Lieutenant Blyth was flying with the United States Army Air Corps' 14th Photographic Reconnaissance Squadron based at RAF Mount Farm, UK. He began the war flying a Lockheed P-38 Lightning variant modified for photo reconnaissance work (United States Army Air Corps designation "F-5"). His unit soon switched to the British Spitfire Mk XI, which was better suited to high-altitude, low-temperature flight conditions than the American planes.

This was not Blyth's first crash. On 31 October 1943, he was forced to return to base because of equipment problems and haze. He attempted to land at RAF Thame, failed to stop in time and had accident.
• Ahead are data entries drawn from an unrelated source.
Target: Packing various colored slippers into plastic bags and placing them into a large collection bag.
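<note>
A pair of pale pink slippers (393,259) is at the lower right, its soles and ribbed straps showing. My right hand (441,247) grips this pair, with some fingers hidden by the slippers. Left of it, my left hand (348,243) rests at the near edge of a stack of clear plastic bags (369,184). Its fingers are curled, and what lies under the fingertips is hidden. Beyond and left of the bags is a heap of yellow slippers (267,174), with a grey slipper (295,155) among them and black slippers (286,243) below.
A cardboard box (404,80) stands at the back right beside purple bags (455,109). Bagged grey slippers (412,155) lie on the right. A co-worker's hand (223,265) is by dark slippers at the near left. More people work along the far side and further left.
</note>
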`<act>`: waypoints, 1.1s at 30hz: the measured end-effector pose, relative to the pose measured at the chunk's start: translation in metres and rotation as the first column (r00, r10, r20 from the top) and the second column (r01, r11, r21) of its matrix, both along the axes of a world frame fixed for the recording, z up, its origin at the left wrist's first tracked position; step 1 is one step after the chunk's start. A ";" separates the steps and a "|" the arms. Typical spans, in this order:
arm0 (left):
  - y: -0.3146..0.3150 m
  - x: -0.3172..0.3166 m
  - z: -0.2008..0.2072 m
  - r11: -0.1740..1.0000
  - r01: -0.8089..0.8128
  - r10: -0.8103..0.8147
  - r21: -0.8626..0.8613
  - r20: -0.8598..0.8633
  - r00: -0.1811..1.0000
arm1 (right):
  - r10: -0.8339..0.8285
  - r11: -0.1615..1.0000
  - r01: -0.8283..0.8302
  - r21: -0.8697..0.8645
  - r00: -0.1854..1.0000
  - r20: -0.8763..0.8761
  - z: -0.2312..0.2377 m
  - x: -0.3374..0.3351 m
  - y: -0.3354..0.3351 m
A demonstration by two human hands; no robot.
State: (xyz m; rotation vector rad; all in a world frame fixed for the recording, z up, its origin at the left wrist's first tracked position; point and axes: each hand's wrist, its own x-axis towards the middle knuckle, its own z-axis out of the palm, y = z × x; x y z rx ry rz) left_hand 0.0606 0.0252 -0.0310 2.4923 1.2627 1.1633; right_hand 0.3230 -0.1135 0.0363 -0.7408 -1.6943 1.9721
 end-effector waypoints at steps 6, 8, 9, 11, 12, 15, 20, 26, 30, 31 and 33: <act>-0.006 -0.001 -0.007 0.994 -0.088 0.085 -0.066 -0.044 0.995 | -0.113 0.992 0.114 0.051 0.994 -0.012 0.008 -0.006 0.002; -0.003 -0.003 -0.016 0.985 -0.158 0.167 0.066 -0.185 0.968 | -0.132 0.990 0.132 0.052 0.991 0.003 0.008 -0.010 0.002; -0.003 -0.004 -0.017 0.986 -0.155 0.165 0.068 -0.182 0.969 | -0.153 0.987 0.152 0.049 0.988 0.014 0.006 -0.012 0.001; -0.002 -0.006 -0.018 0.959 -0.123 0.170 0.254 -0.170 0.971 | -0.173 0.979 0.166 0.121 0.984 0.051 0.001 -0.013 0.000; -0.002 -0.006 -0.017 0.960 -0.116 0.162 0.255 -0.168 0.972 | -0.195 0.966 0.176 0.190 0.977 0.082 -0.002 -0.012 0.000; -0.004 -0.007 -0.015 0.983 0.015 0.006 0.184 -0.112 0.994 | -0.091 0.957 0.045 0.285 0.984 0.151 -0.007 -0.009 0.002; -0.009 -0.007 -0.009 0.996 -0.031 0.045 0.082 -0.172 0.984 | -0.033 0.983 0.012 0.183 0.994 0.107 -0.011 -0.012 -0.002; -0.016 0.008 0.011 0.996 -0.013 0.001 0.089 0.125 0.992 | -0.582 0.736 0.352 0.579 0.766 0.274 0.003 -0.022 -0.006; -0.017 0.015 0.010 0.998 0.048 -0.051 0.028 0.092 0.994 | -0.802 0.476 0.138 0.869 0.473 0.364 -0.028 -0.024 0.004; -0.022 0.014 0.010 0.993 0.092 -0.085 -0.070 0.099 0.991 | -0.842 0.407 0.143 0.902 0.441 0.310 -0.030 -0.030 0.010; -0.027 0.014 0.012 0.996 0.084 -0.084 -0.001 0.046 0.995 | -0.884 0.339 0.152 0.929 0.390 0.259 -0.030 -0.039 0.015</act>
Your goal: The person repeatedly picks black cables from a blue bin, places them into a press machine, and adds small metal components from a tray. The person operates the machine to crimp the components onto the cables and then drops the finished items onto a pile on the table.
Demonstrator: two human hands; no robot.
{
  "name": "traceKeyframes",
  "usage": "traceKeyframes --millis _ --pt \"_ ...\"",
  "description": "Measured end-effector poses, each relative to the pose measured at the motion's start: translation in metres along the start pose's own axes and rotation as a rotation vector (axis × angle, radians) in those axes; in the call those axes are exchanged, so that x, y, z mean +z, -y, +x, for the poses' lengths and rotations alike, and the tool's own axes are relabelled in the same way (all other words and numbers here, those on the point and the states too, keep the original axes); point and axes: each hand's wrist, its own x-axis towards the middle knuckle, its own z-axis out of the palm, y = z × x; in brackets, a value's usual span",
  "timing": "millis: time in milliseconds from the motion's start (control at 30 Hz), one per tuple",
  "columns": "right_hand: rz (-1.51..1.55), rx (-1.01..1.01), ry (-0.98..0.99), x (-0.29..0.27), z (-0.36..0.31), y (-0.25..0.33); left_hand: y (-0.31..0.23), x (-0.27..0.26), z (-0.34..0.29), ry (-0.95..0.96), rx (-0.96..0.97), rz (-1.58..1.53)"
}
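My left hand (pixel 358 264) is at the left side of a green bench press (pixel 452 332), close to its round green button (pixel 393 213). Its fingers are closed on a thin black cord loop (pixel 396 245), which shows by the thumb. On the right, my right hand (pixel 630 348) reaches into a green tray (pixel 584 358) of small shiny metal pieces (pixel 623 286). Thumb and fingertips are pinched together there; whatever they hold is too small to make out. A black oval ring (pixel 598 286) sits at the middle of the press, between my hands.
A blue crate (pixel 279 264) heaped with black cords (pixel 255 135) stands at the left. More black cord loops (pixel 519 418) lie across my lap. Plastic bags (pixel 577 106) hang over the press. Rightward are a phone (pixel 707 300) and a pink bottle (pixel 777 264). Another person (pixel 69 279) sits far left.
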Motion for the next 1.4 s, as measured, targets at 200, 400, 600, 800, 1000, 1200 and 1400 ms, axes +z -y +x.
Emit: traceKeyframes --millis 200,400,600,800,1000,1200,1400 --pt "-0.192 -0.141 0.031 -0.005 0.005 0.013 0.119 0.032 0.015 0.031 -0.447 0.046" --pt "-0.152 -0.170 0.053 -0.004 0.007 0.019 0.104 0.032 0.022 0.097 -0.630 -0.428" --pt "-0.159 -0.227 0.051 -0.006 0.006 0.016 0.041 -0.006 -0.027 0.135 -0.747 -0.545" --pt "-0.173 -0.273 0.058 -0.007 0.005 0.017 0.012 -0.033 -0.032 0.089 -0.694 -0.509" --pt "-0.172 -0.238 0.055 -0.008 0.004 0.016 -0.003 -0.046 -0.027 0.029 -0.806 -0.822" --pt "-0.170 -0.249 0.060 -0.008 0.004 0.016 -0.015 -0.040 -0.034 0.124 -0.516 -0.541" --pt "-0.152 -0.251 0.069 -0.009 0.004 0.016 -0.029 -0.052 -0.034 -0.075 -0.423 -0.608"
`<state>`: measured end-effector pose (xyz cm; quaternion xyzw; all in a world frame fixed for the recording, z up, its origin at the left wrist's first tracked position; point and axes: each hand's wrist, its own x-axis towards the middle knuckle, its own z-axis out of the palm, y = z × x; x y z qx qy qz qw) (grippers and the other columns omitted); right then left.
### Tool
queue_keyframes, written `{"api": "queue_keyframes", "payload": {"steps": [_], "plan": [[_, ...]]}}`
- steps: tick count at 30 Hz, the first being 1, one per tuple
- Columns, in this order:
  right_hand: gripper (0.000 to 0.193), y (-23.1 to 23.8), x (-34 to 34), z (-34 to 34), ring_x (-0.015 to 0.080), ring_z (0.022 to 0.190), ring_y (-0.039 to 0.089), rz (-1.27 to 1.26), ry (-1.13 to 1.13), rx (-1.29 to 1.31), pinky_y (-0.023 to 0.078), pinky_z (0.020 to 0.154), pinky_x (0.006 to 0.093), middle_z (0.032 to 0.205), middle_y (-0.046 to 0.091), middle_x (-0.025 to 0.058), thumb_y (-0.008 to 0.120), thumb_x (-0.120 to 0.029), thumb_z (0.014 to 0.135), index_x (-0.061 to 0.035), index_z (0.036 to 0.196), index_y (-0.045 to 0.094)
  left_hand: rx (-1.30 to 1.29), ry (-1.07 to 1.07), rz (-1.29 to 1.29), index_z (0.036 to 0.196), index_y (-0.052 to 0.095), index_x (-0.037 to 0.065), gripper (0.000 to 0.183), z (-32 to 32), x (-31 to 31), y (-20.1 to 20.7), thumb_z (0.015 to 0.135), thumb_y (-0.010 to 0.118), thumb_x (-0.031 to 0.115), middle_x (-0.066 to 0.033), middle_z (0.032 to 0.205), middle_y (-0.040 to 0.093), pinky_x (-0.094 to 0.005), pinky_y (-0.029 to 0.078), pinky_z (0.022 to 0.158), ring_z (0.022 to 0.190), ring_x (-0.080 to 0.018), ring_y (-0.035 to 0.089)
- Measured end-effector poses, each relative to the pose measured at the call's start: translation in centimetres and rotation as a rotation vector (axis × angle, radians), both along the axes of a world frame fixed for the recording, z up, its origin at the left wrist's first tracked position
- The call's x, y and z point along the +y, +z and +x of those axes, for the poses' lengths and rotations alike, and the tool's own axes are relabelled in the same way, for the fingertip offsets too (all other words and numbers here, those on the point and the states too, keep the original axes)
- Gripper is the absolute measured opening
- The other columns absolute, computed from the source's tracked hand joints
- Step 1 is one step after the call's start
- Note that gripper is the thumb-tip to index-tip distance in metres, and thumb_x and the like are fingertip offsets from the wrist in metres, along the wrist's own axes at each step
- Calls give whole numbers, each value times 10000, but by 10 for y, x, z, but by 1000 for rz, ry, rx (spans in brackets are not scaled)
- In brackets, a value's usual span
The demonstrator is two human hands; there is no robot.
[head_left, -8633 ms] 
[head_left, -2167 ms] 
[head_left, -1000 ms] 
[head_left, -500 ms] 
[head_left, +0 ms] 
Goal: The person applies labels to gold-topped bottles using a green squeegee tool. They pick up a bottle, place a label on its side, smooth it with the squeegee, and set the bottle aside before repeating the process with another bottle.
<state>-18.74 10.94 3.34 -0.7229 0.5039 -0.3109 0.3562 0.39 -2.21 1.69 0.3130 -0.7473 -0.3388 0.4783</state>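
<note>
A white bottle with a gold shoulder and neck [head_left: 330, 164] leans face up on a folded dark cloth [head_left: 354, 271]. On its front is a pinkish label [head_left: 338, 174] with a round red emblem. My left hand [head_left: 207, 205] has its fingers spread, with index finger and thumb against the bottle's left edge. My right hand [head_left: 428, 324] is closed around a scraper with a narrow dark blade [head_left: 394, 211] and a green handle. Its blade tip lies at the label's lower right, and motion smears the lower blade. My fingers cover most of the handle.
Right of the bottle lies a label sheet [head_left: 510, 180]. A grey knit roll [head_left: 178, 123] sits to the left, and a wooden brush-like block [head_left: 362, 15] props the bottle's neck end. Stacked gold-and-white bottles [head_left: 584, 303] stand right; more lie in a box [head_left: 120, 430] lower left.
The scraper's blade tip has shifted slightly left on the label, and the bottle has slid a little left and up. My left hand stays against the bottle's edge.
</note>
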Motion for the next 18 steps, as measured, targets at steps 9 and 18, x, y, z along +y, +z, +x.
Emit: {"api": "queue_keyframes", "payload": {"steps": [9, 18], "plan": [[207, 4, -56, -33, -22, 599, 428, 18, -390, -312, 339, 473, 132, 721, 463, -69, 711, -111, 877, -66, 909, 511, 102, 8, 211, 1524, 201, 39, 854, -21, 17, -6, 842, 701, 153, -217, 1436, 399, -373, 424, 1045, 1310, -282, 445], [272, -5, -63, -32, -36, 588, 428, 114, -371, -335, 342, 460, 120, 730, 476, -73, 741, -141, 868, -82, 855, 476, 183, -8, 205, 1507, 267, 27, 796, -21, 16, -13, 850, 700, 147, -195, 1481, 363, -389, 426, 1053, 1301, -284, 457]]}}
== Articles in the media ==
- Soren Andersen, "Love for Spitfire Served Pilot Well", Tacoma News Tribune, 29 March 2007
- Anthony Breznican, "Scenes from Sundance", USA Today, 29 January 2007
- Chris De Benedetti, "Bay Area Films Keep It Real at Sundance Festival", Oakland Tribune, 16 January 2007
- Jeff Sneider, "Sundance Fest Unveils Shorts Program", Daily Variety, 6 December 2006

== Awards ==
- Honorable Mention for Short Filmmaking at the 2007 Sundance Film Festival.
- Best Documentary Short Award at the 2008 GI Film Festival.